■ **Problem**
Return only the stretch of the material below that begins with the line containing "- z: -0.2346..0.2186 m" and ends with the line containing "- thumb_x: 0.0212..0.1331", exactly; both of those lines belong to it.

■ **Information supplied**

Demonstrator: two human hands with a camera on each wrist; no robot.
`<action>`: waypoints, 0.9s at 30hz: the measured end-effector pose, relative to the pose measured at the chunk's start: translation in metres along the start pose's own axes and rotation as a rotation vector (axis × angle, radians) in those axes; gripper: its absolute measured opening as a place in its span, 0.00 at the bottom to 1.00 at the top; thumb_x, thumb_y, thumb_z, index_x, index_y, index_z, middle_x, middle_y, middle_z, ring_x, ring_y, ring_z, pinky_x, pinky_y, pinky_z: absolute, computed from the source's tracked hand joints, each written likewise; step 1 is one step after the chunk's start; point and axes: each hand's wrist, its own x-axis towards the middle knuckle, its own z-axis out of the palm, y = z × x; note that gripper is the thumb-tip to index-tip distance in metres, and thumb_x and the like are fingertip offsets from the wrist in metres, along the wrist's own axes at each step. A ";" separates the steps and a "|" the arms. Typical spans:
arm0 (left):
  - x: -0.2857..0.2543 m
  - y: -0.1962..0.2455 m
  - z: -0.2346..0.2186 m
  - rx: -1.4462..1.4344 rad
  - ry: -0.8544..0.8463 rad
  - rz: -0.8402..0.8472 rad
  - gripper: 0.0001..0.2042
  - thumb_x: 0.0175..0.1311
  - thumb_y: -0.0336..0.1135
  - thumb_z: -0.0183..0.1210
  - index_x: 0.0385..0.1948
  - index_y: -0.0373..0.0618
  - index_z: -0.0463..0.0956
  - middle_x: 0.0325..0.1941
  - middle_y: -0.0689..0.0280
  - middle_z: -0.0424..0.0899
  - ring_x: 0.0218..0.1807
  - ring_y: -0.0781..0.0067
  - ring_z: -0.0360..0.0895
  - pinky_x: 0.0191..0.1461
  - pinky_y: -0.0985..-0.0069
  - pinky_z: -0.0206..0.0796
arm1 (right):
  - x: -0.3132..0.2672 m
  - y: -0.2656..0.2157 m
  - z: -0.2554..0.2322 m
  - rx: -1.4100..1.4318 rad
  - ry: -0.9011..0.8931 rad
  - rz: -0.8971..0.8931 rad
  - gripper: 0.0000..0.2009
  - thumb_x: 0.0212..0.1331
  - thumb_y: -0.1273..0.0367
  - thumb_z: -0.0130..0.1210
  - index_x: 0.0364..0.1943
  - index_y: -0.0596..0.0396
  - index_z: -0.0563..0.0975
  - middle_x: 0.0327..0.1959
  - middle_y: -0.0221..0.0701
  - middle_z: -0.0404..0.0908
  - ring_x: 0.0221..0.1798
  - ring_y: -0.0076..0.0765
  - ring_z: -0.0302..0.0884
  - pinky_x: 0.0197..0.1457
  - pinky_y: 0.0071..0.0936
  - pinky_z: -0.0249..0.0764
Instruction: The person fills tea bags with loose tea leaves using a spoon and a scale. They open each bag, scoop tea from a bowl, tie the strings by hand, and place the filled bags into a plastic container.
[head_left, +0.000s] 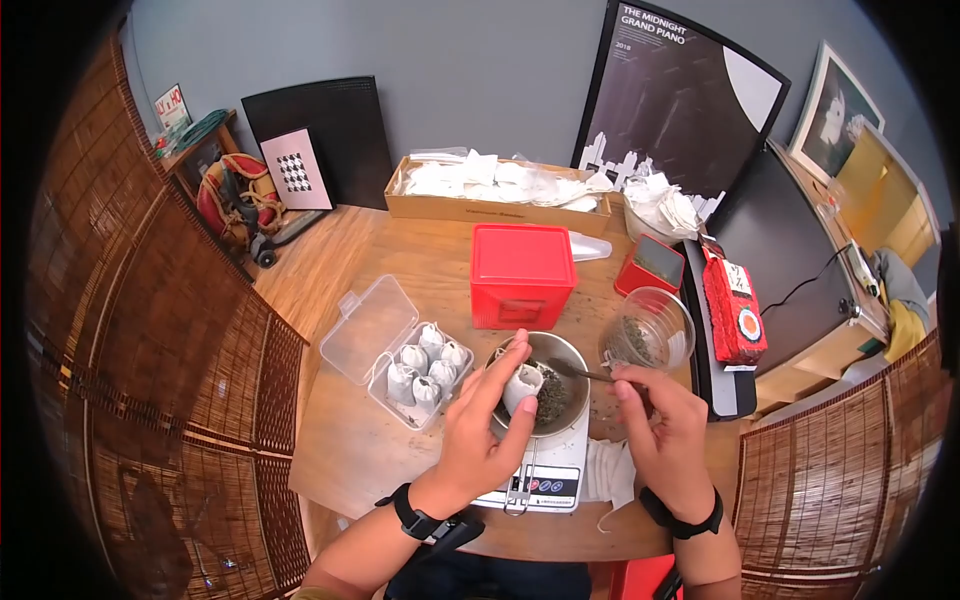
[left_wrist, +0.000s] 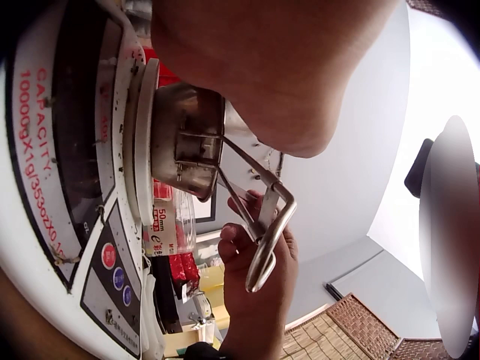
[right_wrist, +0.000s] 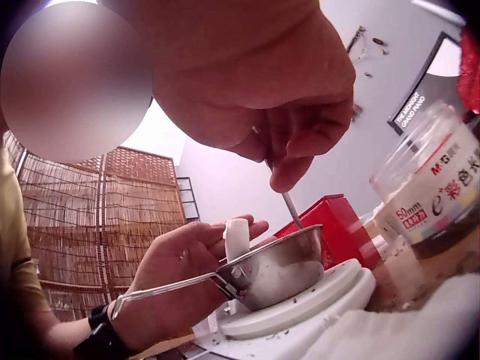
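Note:
My left hand [head_left: 475,435] holds a small white drawstring tea bag [head_left: 524,384] upright over a metal pan [right_wrist: 281,270], its mouth facing up. Dried tea leaves [head_left: 550,408] lie in the pan, which rests on a white kitchen scale [head_left: 570,470]; its wire handle [left_wrist: 277,217] points toward me. Between the thumb and fingers of my right hand [head_left: 665,420] is a slim metal spoon [head_left: 592,374], its head over the pan beside the bag. From the left wrist view, the bag is hidden.
Several filled bags [head_left: 427,390] sit in an open clear plastic box [head_left: 365,325] on the left. Behind the pan stands a red canister [head_left: 522,275]. To the right are a clear tub [head_left: 675,330] with leaves and a red packet [head_left: 735,315]. White empty bags [head_left: 610,470] lie beside the scale.

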 end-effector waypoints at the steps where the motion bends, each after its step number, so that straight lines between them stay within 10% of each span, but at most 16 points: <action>1: 0.000 0.001 0.001 -0.002 -0.003 0.000 0.30 0.72 0.20 0.60 0.77 0.30 0.68 0.80 0.44 0.76 0.76 0.50 0.81 0.79 0.60 0.69 | 0.000 -0.001 0.001 -0.017 -0.021 0.000 0.05 0.73 0.76 0.65 0.49 0.61 0.86 0.37 0.38 0.90 0.28 0.28 0.83 0.32 0.25 0.76; 6: 0.001 0.002 0.002 0.020 0.014 0.002 0.31 0.69 0.19 0.61 0.77 0.30 0.69 0.79 0.43 0.77 0.76 0.49 0.81 0.79 0.60 0.69 | -0.005 0.008 0.000 0.005 -0.006 0.073 0.05 0.76 0.74 0.63 0.48 0.63 0.85 0.35 0.37 0.92 0.28 0.23 0.83 0.32 0.25 0.78; 11: 0.001 0.002 0.002 0.018 0.016 -0.003 0.31 0.68 0.18 0.60 0.76 0.30 0.69 0.79 0.43 0.77 0.76 0.50 0.81 0.79 0.60 0.69 | -0.006 0.030 0.013 0.536 0.019 0.509 0.07 0.80 0.71 0.61 0.50 0.62 0.84 0.37 0.36 0.94 0.27 0.20 0.84 0.31 0.19 0.74; 27: 0.002 0.002 0.004 0.025 0.043 -0.001 0.32 0.68 0.20 0.64 0.76 0.30 0.70 0.78 0.43 0.78 0.75 0.51 0.82 0.78 0.60 0.70 | 0.009 0.032 -0.003 0.767 0.238 0.512 0.11 0.83 0.64 0.57 0.48 0.58 0.83 0.36 0.34 0.93 0.24 0.19 0.78 0.29 0.17 0.68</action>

■ **Your response**
  - z: -0.2346..0.2186 m
  - rx: -1.4462..1.4344 rad
  - ry: -0.8544..0.8463 rad
  - rz: -0.8402..0.8472 rad
  - gripper: 0.0001..0.2042
  - thumb_x: 0.0175..0.1311
  - thumb_y: -0.0336..0.1135
  - thumb_z: -0.0183..0.1210
  - index_x: 0.0385..0.1948
  - index_y: -0.0373..0.0618
  - index_z: -0.0463..0.0956
  - middle_x: 0.0325..0.1941
  - middle_y: -0.0689..0.0280
  - middle_z: -0.0424..0.0899
  - ring_x: 0.0218..0.1807
  - ring_y: -0.0781..0.0067
  - ring_z: -0.0360..0.0895
  - pinky_x: 0.0191..0.1461
  - pinky_y: -0.0985..-0.0069
  - pinky_z: -0.0206..0.0796
arm1 (right):
  - x: -0.3132..0.2672 m
  - y: -0.2656..0.2157 m
  - z: -0.2554..0.2322 m
  - rx: -1.4100..1.4318 rad
  - ry: -0.9011..0.8931 rad
  - rz: -0.8971..0.8931 rad
  - gripper: 0.0000..0.2009
  - thumb_x: 0.0212..0.1331

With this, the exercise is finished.